- Citizenship: American
- Education: Michigan State University
- Known for: Giant panda and primate programs
- Scientific career
- Workplaces: Smithsonian Institution's National Zoo

= Lisa Marie Stevens =

Curator

Lisa Marie Stevens is an American retired zoologist who served as the senior curator for mammals, and managed both the giant panda program and the primate program, at the Smithsonian Institution's National Zoo. She worked at the National Zoo from 1978 to her retirement in 2011. Stevens managed the National Zoo's panda breeding program as early as 1987, but rose to national prominence following the birth of panda cub Tai Shan in 2005.

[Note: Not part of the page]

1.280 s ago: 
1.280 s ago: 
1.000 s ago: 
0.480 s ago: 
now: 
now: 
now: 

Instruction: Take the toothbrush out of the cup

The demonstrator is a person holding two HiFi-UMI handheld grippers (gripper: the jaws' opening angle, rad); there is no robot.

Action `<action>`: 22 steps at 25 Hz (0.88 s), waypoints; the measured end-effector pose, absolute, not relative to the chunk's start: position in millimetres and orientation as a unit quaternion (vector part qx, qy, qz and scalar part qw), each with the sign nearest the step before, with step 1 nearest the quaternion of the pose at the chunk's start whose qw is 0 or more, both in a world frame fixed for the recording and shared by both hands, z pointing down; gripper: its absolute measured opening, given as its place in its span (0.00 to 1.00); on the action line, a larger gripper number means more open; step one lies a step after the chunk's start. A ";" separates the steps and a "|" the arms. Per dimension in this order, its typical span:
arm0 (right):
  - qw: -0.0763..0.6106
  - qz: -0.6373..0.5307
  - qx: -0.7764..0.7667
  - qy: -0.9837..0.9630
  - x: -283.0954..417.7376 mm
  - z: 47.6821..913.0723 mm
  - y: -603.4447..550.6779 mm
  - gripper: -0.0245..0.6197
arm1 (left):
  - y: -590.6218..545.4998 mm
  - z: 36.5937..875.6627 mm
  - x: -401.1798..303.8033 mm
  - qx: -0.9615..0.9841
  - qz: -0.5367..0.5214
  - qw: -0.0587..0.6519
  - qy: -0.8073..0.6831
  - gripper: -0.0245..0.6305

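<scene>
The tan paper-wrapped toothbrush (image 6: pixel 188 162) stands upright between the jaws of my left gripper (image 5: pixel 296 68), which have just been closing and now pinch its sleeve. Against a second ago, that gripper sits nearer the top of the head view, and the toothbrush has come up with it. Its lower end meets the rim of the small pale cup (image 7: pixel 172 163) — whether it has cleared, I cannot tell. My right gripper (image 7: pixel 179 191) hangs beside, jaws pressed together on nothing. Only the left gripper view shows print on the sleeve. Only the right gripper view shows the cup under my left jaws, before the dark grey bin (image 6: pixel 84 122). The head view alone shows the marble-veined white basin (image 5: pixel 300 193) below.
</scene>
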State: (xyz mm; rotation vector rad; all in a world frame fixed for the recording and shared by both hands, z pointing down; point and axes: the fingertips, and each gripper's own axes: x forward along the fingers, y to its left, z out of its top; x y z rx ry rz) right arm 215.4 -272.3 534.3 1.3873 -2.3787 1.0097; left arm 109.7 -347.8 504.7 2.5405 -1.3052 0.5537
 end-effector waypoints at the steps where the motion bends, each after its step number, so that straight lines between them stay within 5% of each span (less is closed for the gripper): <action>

Although internationally known as "the Panda Lady," she was also responsible for the zoo's primates, including gorillas, orangutans, gibbons, and macaques. Stevens is included in the American Association for the Advancement of Science's Spotlight on African American Scientists.

== Early life and education==
Stevens' father was in the United States Army, so she moved around during her childhood. She lived in Okinawa, Japan, and Bangkok, Thailand where she came in contact with various animals. Stevens said, "I was that kid who, at age 3 and 4, was picking up caterpillars and holding snakes." When she was ten years old, Stevens began taking horseback riding lessons. Of horseback riding, Stevens said, "I think that was my earliest interest in veterinarian medicine, just by watching the vet work on the horses at the polo club there in Bangkok."

Stevens attended high school in Washington DC and earned her Bachelor of Science degree in Zoology/Pre-Veterinary Medicine in 1977 from Michigan State University. She also completed the Association of Zoos and Aquariums' Professional Management Development for Zoo and Aquarium Personnel in 1986.

== Career ==
After graduating from university, Stevens moved to Washington, D.C., in 1978 and began working as an animal keeper at the National Zoo. In 1981, she was promoted to management. She began managing the primate program in 1981 and the giant panda program in 1987. Part of her responsibilities included "daily operations, personnel, budget, long-range planning, record keeping, research, education, exhibit design, and construction."

In 2005, Lisa Stevens was the Assistant Curator overseeing the giant panda program when Tai Shan was born; Tai Shan was the first surviving panda born at the National Zoo and the third panda cub born in the US. She was the primary spokeswoman for interviews about Tai Shan's birth and her colloquial descriptions of his early adventures made her a popular interviewee. She was profiled in the Chicago Tribune and featured in the Animal Planet documentaries A Panda is Born (2005) and Baby Panda's First Year (2006), which were packaged together in a 2008 re-release.

Stevens participates in the Association of Zoos and Aquariums' Species Survival Plan for several species. She also co-founded and is on the Board of Directors of Beads for Education, Inc., which funds the education of more than 300 girls in Kenya.